GOAL OF THE EXERCISE:
Lines below starting with the line with "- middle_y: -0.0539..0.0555" and going on through the line with "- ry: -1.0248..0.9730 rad" must be output exactly; the rest of the records must be left out.

Records from a collection:
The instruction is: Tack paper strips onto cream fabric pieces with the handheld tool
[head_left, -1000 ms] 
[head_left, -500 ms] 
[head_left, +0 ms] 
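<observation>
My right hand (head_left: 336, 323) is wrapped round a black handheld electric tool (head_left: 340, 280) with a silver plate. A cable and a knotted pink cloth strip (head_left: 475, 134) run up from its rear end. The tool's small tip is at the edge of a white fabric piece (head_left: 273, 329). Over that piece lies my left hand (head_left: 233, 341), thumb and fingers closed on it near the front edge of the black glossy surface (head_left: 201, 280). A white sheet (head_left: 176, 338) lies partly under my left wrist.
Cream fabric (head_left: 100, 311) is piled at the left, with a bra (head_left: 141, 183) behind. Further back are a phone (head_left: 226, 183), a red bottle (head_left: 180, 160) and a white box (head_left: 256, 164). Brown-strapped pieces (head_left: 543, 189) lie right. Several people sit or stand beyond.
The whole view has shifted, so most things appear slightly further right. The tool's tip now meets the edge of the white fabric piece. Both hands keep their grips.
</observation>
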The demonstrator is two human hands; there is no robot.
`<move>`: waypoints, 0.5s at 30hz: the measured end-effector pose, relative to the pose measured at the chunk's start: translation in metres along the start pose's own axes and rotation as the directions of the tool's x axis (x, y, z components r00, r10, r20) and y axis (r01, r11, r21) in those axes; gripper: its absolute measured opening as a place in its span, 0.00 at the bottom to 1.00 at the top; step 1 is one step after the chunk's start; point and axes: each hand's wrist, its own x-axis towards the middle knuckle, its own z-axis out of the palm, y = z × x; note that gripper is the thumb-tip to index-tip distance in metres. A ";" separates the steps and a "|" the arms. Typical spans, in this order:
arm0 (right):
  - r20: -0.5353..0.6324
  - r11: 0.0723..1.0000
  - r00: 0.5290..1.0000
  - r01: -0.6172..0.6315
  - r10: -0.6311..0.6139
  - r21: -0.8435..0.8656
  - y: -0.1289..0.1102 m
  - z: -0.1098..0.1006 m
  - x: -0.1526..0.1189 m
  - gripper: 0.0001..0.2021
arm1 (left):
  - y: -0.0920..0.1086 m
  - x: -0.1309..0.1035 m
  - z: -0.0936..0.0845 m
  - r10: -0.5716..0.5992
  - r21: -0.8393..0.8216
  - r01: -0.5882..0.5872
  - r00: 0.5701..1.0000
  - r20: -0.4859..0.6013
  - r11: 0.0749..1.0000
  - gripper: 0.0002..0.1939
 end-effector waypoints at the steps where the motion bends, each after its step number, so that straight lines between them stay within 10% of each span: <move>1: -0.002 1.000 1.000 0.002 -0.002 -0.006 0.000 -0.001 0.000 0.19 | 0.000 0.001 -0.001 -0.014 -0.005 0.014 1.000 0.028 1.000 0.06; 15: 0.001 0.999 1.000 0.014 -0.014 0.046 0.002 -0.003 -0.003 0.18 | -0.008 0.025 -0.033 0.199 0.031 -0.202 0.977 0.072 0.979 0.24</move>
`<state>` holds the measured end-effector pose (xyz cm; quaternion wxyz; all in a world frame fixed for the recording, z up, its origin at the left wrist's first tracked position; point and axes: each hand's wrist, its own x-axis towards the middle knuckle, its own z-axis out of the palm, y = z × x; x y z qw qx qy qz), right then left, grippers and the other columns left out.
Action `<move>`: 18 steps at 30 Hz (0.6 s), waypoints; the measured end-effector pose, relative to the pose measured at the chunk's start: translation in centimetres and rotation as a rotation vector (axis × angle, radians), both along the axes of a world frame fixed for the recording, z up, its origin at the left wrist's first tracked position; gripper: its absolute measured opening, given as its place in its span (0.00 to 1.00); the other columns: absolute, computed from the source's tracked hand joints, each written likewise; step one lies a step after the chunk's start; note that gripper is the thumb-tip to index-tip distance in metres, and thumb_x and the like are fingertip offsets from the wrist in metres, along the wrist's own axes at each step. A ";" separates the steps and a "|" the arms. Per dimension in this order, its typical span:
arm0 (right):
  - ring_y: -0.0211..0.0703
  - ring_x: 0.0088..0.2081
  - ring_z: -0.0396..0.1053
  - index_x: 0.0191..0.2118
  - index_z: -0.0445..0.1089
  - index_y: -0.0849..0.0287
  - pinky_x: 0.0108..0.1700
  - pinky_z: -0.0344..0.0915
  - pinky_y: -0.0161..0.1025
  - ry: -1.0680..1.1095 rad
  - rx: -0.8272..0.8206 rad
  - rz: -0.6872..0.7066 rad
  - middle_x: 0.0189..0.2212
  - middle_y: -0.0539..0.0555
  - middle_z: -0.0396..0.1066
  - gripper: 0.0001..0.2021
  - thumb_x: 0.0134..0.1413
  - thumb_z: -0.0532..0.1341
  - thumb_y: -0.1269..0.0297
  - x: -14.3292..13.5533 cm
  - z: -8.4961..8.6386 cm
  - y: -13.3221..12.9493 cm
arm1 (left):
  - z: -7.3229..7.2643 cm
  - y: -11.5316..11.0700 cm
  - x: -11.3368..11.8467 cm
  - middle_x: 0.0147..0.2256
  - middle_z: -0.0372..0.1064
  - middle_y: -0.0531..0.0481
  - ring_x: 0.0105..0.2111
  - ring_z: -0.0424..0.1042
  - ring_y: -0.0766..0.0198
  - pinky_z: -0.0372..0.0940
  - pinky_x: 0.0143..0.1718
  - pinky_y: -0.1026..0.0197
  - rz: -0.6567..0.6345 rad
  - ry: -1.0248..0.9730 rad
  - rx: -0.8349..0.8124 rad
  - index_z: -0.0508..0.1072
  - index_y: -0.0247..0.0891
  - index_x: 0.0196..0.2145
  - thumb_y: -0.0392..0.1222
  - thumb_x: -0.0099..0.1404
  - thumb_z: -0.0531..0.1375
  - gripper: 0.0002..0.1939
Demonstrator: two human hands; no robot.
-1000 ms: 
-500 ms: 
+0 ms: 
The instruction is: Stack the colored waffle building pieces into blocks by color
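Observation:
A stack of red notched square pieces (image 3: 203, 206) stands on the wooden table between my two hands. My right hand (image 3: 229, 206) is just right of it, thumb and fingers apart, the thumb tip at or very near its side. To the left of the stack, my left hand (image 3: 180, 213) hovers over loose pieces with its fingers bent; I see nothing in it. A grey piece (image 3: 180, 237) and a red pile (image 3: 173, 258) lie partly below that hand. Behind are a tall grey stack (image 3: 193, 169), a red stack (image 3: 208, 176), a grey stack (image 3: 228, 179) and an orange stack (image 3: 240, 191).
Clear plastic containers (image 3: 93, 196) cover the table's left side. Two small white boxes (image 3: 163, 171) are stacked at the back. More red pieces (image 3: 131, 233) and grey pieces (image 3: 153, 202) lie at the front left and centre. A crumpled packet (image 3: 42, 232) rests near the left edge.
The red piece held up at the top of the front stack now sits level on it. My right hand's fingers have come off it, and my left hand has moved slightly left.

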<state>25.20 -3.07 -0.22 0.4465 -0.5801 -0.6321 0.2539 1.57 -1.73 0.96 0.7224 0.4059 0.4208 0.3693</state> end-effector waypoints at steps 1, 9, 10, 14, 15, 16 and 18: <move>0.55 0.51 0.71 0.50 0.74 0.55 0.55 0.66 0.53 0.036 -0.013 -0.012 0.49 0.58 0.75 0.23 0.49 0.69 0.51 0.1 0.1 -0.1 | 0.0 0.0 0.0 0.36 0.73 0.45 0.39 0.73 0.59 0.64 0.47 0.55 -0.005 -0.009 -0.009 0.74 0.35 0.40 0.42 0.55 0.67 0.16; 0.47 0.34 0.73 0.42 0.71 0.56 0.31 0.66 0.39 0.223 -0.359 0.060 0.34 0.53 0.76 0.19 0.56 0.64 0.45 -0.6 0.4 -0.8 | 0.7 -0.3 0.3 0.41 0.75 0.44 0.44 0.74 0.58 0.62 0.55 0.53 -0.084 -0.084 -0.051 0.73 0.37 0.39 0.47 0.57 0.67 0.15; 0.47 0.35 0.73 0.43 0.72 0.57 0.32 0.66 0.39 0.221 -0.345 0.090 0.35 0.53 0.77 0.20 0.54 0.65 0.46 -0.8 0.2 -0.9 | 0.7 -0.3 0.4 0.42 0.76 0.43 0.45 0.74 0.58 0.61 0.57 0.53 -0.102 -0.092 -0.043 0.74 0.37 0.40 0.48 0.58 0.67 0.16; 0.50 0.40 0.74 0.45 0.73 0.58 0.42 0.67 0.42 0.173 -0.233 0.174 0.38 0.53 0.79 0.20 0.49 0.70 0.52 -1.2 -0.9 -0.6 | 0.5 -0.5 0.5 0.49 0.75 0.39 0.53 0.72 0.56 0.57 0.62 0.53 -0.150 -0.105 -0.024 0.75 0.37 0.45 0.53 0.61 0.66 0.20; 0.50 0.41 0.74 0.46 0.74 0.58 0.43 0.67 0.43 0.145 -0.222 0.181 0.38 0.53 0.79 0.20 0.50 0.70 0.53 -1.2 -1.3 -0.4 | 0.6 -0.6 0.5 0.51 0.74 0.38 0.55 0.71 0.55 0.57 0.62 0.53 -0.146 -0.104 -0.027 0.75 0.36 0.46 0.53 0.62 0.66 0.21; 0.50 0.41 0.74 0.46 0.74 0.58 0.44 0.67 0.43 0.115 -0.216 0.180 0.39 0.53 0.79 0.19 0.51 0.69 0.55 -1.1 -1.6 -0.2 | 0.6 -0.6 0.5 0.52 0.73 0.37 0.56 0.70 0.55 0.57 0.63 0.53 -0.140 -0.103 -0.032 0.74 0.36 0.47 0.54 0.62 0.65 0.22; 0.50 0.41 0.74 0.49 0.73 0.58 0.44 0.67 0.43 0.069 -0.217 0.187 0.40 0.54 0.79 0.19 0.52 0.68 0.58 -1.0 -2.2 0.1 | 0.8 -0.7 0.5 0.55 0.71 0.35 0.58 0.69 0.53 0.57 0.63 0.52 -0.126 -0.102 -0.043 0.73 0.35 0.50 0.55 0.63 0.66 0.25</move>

WRITTEN RESPONSE:
  - middle_y: -0.0539..0.0555
  - middle_z: -0.0396..0.1066
  - gripper: 0.0001..0.2021
  - thumb_x: 0.0134..0.1413
  - thumb_z: -0.0532..0.1341
  - thumb_y: -0.1269..0.0297
  - x: -14.3292..13.5533 cm
  - z: -8.4961..8.6386 cm
  - y: -13.3221..12.9493 cm
arm1 (left):
  - z: -7.3229..7.2643 cm
  - y: -11.5316..11.0700 cm
  - x: -11.3368..11.8467 cm
  - middle_x: 0.0147..0.2256
  - middle_z: -0.0372..0.1064
  - middle_y: -0.0531..0.0481
  - ring_x: 0.0105..0.2111
  - ring_z: -0.0424..0.1042
  - ring_y: -0.0766..0.0198
  - pinky_z: -0.0372..0.0940
  - pinky_x: 0.0143..0.1718
  - pinky_y: -0.1026..0.0197
  - rz: -0.6567..0.6345 rad
  - ry: -1.0248..0.9730 rad

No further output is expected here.